As yet there is no cure for MS, although there are a handful of disease modifying treatments for it.  I've been lucky that my medication appears to be working. The weekly injection is a painful reminder that I need to be grateful for access to this expensive medication. This also gives me the motivation to look after my body with diet and exercise, to feel like I am giving myself the best and healthiest future possible against the odds I have been dealt. I also believe that a positive mental attitude is crucial – you cannot simply allow the disease dictate the terms, you have to try and meet it head on.

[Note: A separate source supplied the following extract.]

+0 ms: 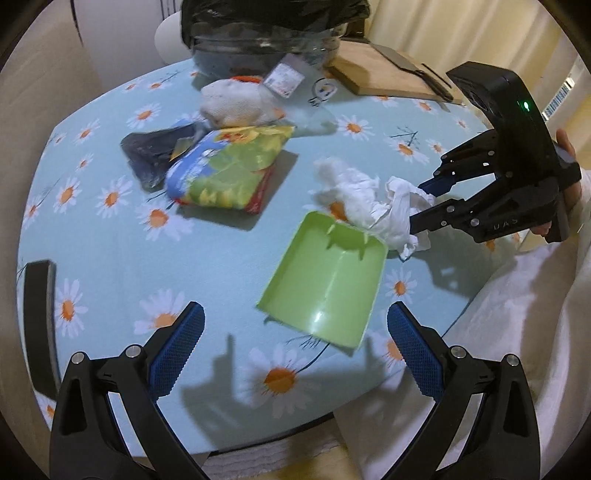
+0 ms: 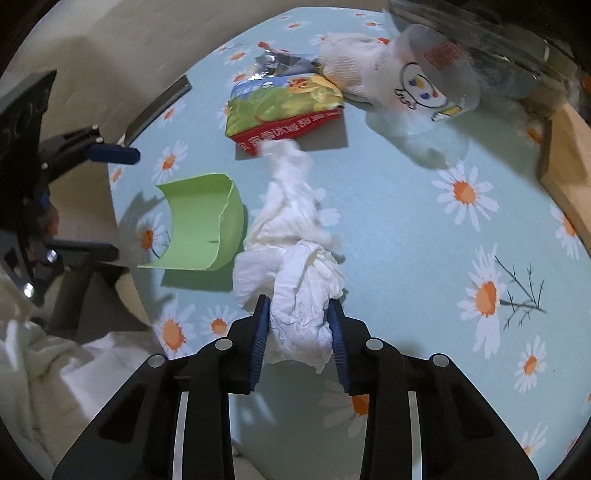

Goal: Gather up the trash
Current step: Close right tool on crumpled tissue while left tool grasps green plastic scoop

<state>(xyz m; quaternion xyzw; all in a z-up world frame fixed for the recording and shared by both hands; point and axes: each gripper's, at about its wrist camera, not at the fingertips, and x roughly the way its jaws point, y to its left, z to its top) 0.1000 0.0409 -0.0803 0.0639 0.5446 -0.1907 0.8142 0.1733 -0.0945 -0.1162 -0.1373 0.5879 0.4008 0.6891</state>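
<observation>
A crumpled white tissue (image 2: pixel 295 266) lies on the daisy tablecloth (image 2: pixel 406 229); my right gripper (image 2: pixel 298 314) is shut on its near end. The tissue also shows in the left wrist view (image 1: pixel 365 199), with the right gripper (image 1: pixel 415 206) at its right end. A light green plastic scoop (image 1: pixel 328 280) lies beside the tissue, also in the right wrist view (image 2: pixel 199 221). My left gripper (image 1: pixel 295 343) is open and empty, just short of the scoop. A green and yellow snack bag (image 1: pixel 225 166), a dark wrapper (image 1: pixel 155 155) and a white cloth wad (image 1: pixel 236 99) lie farther back.
A black trash bag over a bin (image 1: pixel 266 33) stands at the table's far edge. A clear plastic cup (image 2: pixel 432 81) lies on its side near it. A wooden cutting board (image 1: pixel 384 74) with a knife sits at the back right. A dark flat object (image 1: pixel 37 317) lies at the left edge.
</observation>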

Maybe in the future the 6 monthly MRI scans and neurologist appointments wont be necessary, and with all the research that is going into this disease, I am ever hopeful that a cure will be found, if not for me then for future generations.  In the meantime I'm grateful that I can still lead a fairly full and active life and hope that this may continue for many years. And so, we went out for a celebratory drink and meal on January 31st 2012, to acknowledge the anniversary of the diagnosis and to celebrate a year with no worsening of my condition. 

I would like to say a big “Thank You” for this opportunity to raise some awareness of Multiple Sclerosis, and I welcome any opportunity to help raise funds for The MS Trust.